Да, именно так — мечта и план. Как у миллионов евреев на протяжении веков. Ba Chana Aba Be’Yerouchalaim — на будущий год в Иерусалиме. Пожелание, передающееся из поколения в поколение, с годами обрело силу магического заклинания, оно превращает желаемое в действительное. Мне повезло. Израиль открыт для меня. Мне не пришлось за него бороться.
Дверь открылась, и на меня дохнуло жарой. Мы спустились по ступенькам. Солнце Израиля. Свет Израиля. Земля Израиля. И я, осуществляя давно задуманное, опустился на колени и поцеловал горячий асфальт взлетной полосы. В этот миг я был один, но нес в себе груз надежд и печалей моих предков. Рядом со мной встал на колени старик и тоже коснулся губами Земли обетованной. Несколько минут он молился, потом встал на ноги. Эта минута не принадлежала сегодняшнему дню. Я встал и увидел устремленный на меня взгляд Сесиль. Она с нежностью мне улыбалась, а я вдруг невольно вздрогнул. Зачем она здесь, рядом? Почему я не поехал сюда один? Ведь я нарушаю традиции, которые позволили нам достичь Земли обетованной.
— Такого быть не может, Рафаэль! — объявила мама, нервно расхаживая вокруг стола и делая вид, что занята уборкой посуды.
Разногласия в доме всегда решались, так сказать, на ходу. Противостояние лицом к лицу, глаза в глаза ощущалось как излишне агрессивное. Я в ответ промолчал. Мама не собиралась со мной спорить, ей нужно было излить свои чувства.
— Да, не может быть! Я и так считала, что история слишком затянулась, а ты вдруг мне заявляешь, что едешь с ней в Израиль! Смешно! Смешно, понимаешь? Надеюсь, ты не собираешься навещать моих родственников вместе с ней? Все они исполняют обряды, и среди них есть люди глубоко верующие. Они тебя не поймут!
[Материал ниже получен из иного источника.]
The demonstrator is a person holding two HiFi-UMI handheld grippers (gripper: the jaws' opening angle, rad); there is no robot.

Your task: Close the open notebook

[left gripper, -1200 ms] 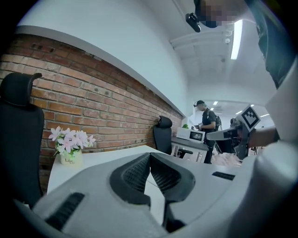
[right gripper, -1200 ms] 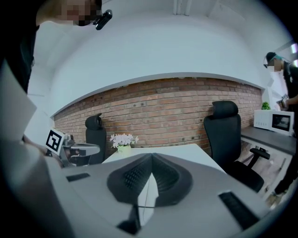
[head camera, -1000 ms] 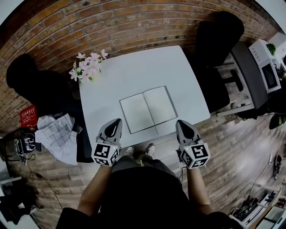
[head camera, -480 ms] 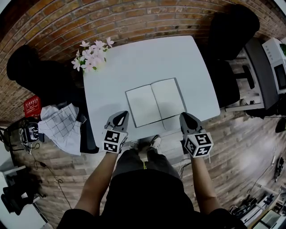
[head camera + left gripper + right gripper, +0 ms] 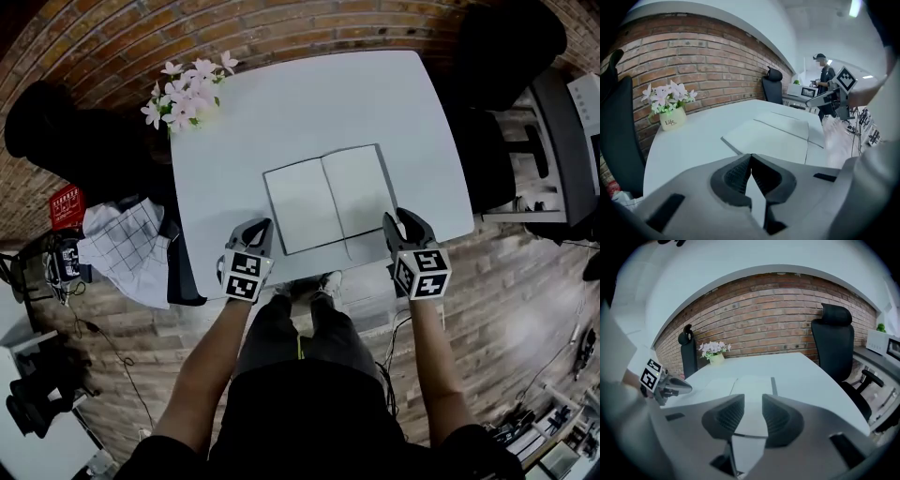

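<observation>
Biggest change first: both grippers have dropped down to the near edge of the table (image 5: 281,112) compared with a second ago, and now they sit either side of the notebook (image 5: 328,199). The right gripper (image 5: 398,221) has just been opening its jaws. They stand roughly half apart with nothing between them, only table and page showing through the gap. The left gripper (image 5: 262,227) has its jaws pinched together at the tips and is empty.

My guess is the right one is getting ready to catch the right-hand cover and flip it over. Nothing is touched yet, so the closing hasn't started.

The table is a smooth, matte, pale slab with rounded corners. The notebook lies open and flat straight ahead of the right jaws, and ahead and off to the right of the left jaws. Its pages look blank and white, with a thin dark cover edge peeking out round them, and a centre crease. It looks thin and floppy, so probably easy to slip off. The jaw pads are dark and ribbed. A small pot of pink flowers (image 5: 187,89) sits well beyond the left jaws
</observation>
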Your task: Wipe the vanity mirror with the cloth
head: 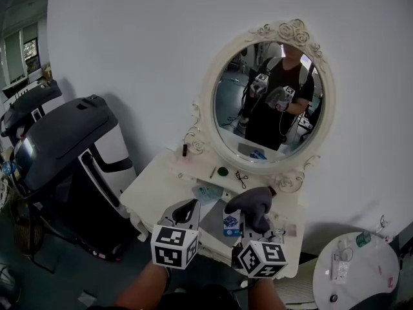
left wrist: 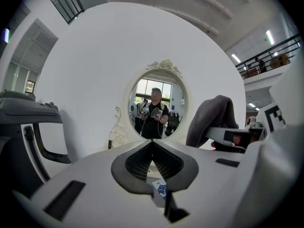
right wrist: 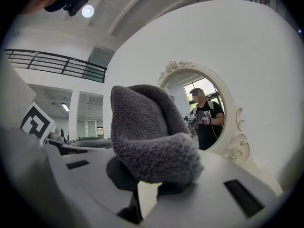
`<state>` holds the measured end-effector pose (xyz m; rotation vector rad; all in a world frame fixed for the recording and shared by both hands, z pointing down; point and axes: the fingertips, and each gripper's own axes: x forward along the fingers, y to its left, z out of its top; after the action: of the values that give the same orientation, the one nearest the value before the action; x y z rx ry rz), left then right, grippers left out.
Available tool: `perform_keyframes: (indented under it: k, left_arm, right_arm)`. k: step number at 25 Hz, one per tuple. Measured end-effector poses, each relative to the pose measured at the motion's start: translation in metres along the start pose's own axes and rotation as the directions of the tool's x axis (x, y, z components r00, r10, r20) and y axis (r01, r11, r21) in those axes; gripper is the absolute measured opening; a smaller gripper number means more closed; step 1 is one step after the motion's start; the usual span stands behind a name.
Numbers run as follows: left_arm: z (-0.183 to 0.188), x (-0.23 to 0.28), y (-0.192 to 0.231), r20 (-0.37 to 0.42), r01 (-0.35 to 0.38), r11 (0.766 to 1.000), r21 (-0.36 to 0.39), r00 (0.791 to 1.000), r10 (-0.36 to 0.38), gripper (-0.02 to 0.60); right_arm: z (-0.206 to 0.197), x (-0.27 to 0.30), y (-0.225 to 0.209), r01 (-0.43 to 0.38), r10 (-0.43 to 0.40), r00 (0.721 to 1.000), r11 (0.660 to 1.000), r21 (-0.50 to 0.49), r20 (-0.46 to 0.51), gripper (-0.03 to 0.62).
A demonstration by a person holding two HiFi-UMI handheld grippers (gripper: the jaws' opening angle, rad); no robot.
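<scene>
head view: below the vanity mirror (head: pixel 268 102), the right gripper (head: pixel 257 219) clamps the grey cloth (head: pixel 248 201); the left gripper (head: pixel 188 208), jaws together, holds nothing.

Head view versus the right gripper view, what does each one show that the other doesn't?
Only the head view shows the small items lying on the vanity table and the round side table off to the right. Only the right gripper view shows the ceiling light and the balcony railing high on the far side. Both show the mirror with the person reflected in it, and the cloth clamped in the right gripper, held clear of the glass.
</scene>
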<state>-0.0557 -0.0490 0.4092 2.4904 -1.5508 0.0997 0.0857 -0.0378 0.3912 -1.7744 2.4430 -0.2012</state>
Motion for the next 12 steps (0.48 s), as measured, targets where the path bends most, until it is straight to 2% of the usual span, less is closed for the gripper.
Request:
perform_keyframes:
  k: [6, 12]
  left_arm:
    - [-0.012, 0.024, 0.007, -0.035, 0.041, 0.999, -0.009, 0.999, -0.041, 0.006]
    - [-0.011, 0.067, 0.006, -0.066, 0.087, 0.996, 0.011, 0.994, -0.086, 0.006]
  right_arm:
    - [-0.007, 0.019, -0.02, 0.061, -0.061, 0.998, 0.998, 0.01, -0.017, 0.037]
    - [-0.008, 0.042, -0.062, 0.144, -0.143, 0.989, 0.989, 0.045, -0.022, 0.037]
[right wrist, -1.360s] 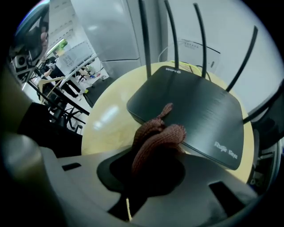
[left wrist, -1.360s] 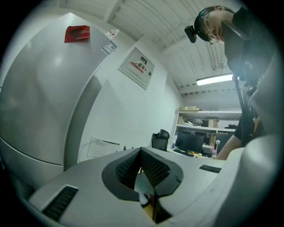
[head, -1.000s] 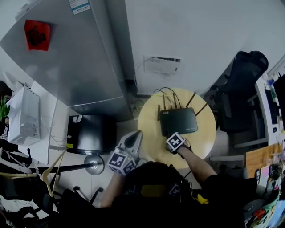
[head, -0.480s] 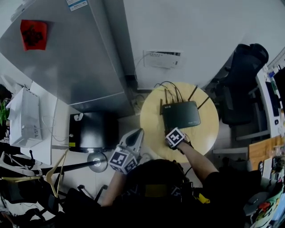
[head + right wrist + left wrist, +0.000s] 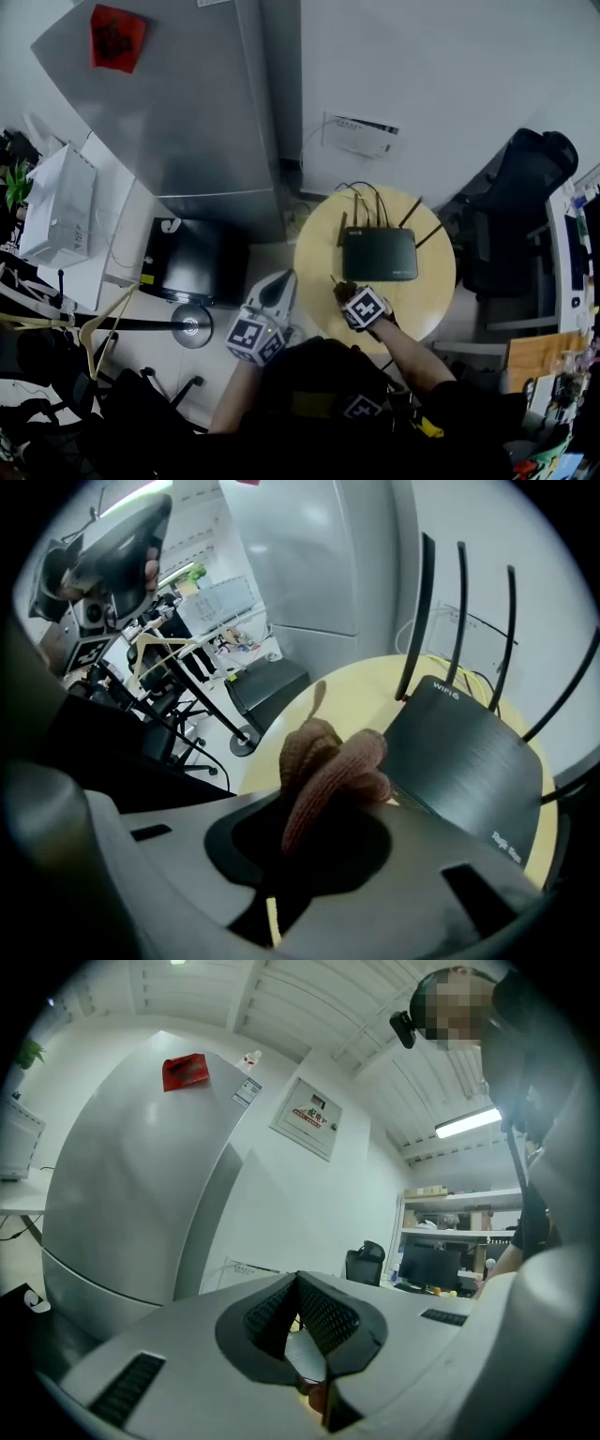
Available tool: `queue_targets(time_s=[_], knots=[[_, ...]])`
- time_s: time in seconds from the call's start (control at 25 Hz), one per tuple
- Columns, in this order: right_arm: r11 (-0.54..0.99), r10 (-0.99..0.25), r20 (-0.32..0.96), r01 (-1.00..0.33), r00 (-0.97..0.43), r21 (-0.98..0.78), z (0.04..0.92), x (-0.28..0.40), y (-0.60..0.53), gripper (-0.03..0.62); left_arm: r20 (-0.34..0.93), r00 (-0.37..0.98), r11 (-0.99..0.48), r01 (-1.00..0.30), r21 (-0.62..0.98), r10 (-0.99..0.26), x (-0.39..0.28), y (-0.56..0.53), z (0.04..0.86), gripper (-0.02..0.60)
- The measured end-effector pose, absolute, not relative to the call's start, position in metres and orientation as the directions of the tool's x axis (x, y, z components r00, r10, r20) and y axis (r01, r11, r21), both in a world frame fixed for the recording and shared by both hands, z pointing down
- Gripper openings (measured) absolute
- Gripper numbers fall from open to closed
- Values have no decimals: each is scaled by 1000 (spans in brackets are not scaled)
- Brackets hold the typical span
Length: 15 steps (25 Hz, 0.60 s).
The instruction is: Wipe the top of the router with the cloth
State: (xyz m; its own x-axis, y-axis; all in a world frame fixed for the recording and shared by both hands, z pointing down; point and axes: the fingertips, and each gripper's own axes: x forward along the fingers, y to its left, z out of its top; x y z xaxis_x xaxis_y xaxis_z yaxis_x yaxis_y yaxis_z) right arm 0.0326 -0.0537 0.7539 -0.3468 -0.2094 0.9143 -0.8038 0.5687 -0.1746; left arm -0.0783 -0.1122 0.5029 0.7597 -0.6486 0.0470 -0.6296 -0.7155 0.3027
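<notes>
Router (image 5: pixel 379 254), black and flat with its antennas raised, lies on the round yellow bench (image 5: pixel 319 267), toward the wall side. In the right gripper view its far corner carries the white word "WiFi" (image 5: pixel 442 694). A second line of white print runs along the near right edge, but it is too skewed to read.

The right gripper (image 5: pixel 323 841) is clamped on a bunched brown knitted cloth (image 5: pixel 328 761). The cloth sticks up from between the jaws, just off the router's near left corner and over bare bench top. From the head view it shows as a dark lump (image 5: pixel 343 292) ahead of the right gripper (image 5: pixel 349 298).

The left gripper (image 5: pixel 298 1321) is held off the bench's left edge, above the floor. Its ribbed pads meet at the tips with nothing between them. From the head view it shows pale (image 5: pixel 274 292), pointing toward the grey fridge (image 5: pixel 187 122).

The fridge bears a red paper square with a dark character (image 5: pixel 117 37). A framed sign (image 5: pixel 307 1117) on the wall has red and dark print too small to read, as does the white wall panel (image 5: pixel 361 134) behind the bench.

Half a second ago the right gripper's marker cube sat at the router's front edge. It has since drawn back toward the person, so the cloth is off the router top. The left gripper has kept its place.
</notes>
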Motion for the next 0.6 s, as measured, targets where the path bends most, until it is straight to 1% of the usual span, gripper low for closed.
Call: queue_targets(time_s=[0.2,0.32,0.4,0.52,0.6], knots=[[664,-270,882,-738,-387,-120,736,28,-41,61,68,758,-708,-634,311,-649,-66,-96,502,-9],[666,-293,873,-738,-391,-107,730,29,-37,61,51,781,-731,-603,318,-622,-53,-92,505,-8],[622,-310,876,-776,-369,-107,732,38,-37,61,21,810,-765,-562,314,-586,-41,-97,502,-9],[501,-369,858,-854,-358,-141,731,40,-51,61,-12,882,-847,-448,285,-471,-18,-115,489,-8],[451,-389,846,-876,-366,-171,730,32,-63,61,-17,918,-885,-377,273,-397,-6,-129,483,-9]])
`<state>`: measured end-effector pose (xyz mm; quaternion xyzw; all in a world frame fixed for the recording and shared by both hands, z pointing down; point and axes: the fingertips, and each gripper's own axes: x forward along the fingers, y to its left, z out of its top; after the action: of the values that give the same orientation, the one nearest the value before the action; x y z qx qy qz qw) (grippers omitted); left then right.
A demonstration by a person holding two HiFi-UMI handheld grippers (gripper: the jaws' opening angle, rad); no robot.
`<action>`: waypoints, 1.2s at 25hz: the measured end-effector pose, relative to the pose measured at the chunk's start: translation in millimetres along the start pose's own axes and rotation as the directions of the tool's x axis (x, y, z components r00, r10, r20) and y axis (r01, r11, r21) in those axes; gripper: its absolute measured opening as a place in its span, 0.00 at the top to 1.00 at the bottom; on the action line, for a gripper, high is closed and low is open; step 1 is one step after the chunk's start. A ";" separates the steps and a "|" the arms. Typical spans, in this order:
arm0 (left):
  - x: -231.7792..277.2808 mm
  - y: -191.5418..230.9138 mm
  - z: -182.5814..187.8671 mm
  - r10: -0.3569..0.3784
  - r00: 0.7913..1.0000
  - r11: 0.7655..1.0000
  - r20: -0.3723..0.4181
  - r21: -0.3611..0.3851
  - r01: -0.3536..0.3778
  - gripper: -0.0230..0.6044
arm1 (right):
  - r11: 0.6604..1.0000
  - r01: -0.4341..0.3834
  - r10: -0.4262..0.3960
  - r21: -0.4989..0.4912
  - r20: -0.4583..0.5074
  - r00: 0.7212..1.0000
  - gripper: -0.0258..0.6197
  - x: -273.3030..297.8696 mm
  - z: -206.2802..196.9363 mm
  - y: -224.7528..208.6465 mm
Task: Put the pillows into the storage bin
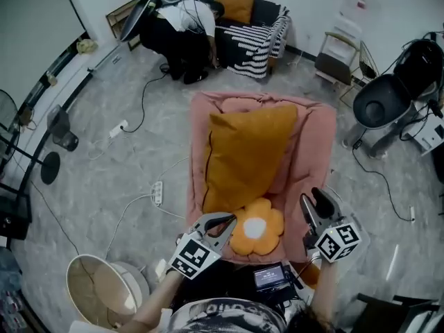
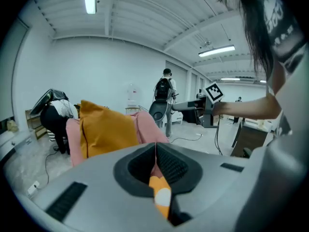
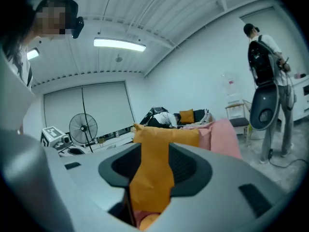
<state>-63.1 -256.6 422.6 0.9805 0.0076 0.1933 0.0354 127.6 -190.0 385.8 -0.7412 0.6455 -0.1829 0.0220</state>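
A big pink cushion (image 1: pixel 313 144) is held up in front of me, with an orange pillow (image 1: pixel 246 151) lying on it and a flower-shaped orange and white pillow (image 1: pixel 258 229) at its near end. My left gripper (image 1: pixel 225 222) is shut on the flower pillow's edge; its orange and white fabric (image 2: pixel 161 197) shows between the closed jaws. My right gripper (image 1: pixel 312 201) is at the cushion's near right corner. In the right gripper view a strip of orange pillow fabric (image 3: pixel 152 178) is pinched between its jaws. A round pale bin (image 1: pixel 104 290) stands on the floor at lower left.
A power strip (image 1: pixel 157 193) and cables lie on the floor to the left, near a floor fan (image 1: pixel 50 166). At the back a person (image 1: pixel 182 37) bends over a sofa (image 1: pixel 253 37). A black chair (image 1: pixel 380 103) stands on the right, and a person with a backpack (image 2: pixel 164 92) beyond.
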 end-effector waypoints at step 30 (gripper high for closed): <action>-124.9 116.4 -47.2 0.299 0.954 0.938 0.017 -0.186 -0.291 0.94 | 0.790 -0.137 -0.025 -0.598 -0.255 0.967 0.79 307.1 22.9 114.2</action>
<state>-196.5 -373.1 427.3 0.9673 -0.1579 0.1740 0.0952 56.7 -509.9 408.4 -0.6598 0.6891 -0.0558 -0.2944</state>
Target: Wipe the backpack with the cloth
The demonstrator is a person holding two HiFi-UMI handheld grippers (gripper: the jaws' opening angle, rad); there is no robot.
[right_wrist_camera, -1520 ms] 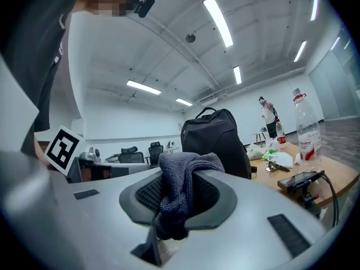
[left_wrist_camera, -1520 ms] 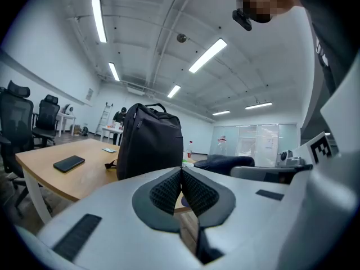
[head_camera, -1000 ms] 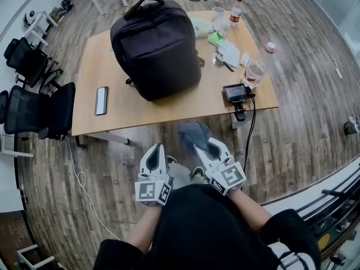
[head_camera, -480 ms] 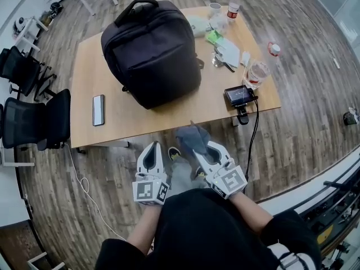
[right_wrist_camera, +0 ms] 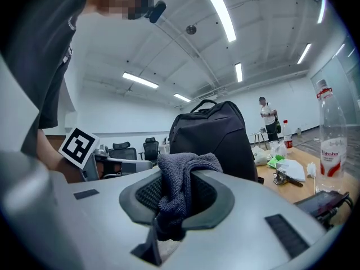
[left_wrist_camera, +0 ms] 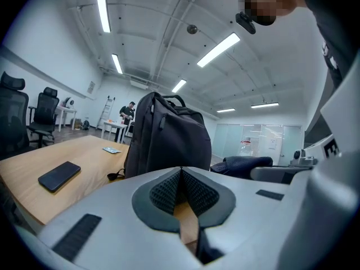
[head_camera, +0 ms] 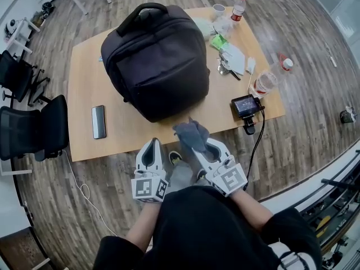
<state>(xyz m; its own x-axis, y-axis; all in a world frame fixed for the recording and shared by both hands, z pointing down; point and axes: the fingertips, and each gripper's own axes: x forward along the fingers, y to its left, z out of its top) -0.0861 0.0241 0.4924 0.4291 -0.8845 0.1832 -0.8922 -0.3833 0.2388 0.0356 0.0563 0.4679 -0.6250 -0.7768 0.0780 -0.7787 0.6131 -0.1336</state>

— А что они должны понимать? Я же не говорю, что собираюсь жениться.
Мама замерла на месте.
— Боже сохрани! Только этого не хватало!
Мамин возглас говорил сам за себя. Говорил, как много с течением времени произошло в нашей семье изменений. Папу с мамой, когда они переехали во Францию, мало занимали вопросы религии, им куда больше хотелось стать французами, но под влиянием своих детей и развеявшихся иллюзий они мало-помалу превратились в хранителей веры отцов, противостоя сыновьям, у которых возникла склонность к примиренческому иудаизму.
— Каникулы вместе с Сесиль вовсе не означают, что наши отношения стали более серьезными.
— Вот уже полгода назад, как ты сказал мне, что собираешься покончить с вашими отношениями. И когда собрался в Израиль на каникулы, я подумала: очень хорошо! Там он о ней забудет, познакомится с красивыми еврейками — а только один бог знает, до чего они красивы! — и эта Сесиль станет прошлым. Так нет! Ты едешь с ней вместе! И люди мне скажут много нехорошего. Ты же знаешь, какие это люди! «Мадам Леви, значит, ваш сын с гойкой? Да такие вот нынче настали времена!» И еще много чего скажут.
Я выразил сочувствие маме вздохом, а потом, слегка улыбнувшись, сказал:
— А ты знаешь, мне ведь совершенно безразлично, что они скажут.
Мама иронически усмехнулась.
— Еще бы! Они же будут говорить мне, а не тебе. А тебе и дела нет до других, ты теперь взрослый, сам себе голова. А вот мне, представь себе, не по душе твой выбор! Ты думаешь, что можно жениться на гойке и остаться верным нашей религии? Ты сам настоял, чтобы мы жили согласно правилам наших предков, а теперь влюбился в первую подвернувшуюся гойку!
— Ну-у… Во-первых, не в первую попавшуюся. Во-вторых, я никогда тебе не говорил, что влюбился. И в-третьих, с чего ты заговорила о женитьбе?